Copy, from the data below, every line that has "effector" in it.

##### Data segment

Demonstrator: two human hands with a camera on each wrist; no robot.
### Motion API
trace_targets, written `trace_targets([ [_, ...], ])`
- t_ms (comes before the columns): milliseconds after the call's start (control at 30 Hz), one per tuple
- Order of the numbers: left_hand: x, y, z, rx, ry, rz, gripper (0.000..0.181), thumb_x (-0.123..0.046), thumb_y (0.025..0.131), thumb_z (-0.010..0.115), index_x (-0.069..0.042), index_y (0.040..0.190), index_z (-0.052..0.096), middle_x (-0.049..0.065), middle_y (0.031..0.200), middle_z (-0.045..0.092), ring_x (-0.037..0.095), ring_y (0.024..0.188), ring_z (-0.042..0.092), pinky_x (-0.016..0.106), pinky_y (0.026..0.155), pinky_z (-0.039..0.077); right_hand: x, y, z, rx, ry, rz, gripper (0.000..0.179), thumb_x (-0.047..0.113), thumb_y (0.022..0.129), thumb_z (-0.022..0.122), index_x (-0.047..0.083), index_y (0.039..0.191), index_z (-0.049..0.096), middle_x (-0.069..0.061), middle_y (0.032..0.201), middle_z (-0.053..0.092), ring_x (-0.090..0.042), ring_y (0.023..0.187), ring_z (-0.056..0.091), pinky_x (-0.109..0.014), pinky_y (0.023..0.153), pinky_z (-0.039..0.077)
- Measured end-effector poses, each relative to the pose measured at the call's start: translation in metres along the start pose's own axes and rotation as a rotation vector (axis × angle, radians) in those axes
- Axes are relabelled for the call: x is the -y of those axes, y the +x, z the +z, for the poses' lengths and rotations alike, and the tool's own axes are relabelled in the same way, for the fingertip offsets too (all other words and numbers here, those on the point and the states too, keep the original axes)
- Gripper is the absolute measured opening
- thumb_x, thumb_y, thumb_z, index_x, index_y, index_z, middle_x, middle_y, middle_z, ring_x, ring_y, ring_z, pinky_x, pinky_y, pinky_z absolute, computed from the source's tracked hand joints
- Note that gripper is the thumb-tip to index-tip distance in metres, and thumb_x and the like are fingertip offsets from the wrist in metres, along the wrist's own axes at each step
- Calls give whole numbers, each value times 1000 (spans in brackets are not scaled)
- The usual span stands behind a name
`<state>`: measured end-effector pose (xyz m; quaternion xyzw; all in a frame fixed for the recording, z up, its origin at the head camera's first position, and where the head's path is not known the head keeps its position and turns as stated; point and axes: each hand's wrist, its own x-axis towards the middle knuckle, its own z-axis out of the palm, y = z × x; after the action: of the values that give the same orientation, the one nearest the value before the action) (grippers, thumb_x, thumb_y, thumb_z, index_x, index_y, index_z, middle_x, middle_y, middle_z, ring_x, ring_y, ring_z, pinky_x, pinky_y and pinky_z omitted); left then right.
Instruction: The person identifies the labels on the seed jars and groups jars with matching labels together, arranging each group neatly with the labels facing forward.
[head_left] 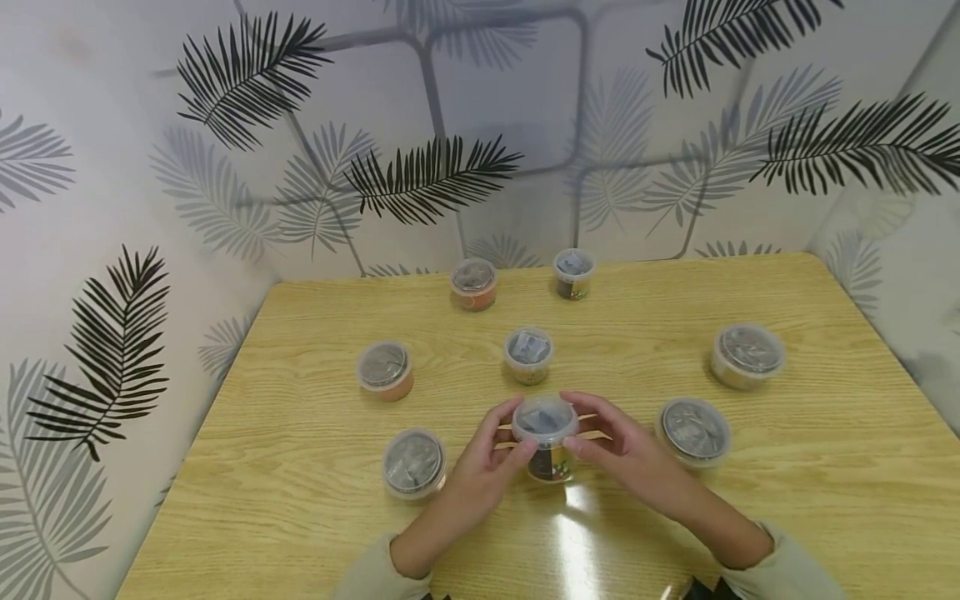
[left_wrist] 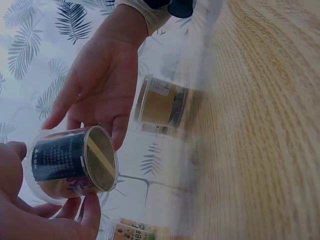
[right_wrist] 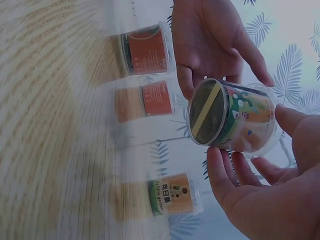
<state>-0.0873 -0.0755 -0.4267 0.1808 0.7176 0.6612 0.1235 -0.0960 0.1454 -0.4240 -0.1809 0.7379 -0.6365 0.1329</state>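
Both hands grip one clear plastic tub (head_left: 551, 460) with a dark and yellow printed label and a translucent lid; a small packet shows through the lid. My left hand (head_left: 480, 483) has thumb and fingers around its left side, and my right hand (head_left: 633, 458) grips its right side. In the left wrist view the dark label panel with white text on the tub (left_wrist: 59, 157) is visible. From the right wrist, the tub (right_wrist: 252, 120) shows a flowery label and a pale strip across its base. The tub is held up off the wooden table (head_left: 300, 517).
Several similar lidded tubs stand around: one near the left forearm (head_left: 413, 463), one beside the right forearm (head_left: 694, 430), one far right (head_left: 747, 357), one just behind the held tub (head_left: 528, 355). Orange-based tubs (head_left: 386, 370) stand left and back. A leaf-patterned curtain (head_left: 510, 100) borders the table.
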Motion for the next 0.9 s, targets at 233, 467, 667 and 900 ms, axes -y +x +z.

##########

Solution to this task
- Measured end-effector poses, each relative to the pose measured at the call's start: translation in metres along the start pose's own axes and rotation as a rotation vector (axis × angle, radians) in those axes
`<state>`: measured end-effector pose (xyz m; quaternion xyzw; all in a frame fixed for the recording, z up, its origin at the head camera's first position, and where the head's path is not known the head keeps its position and turns as stated; point and axes: each hand's wrist, its own x-axis towards the middle knuckle, its own z-axis out of the palm, y = z × x; after the action: of the values that give the same orientation, the one nearest the value before the action) (grippers, thumb_x, thumb_y, thumb_z, index_x, index_y, index_z, middle_x, middle_y, middle_z, ring_x, ring_y, ring_z, pinky_x, pinky_y and pinky_z omitted); left then right.

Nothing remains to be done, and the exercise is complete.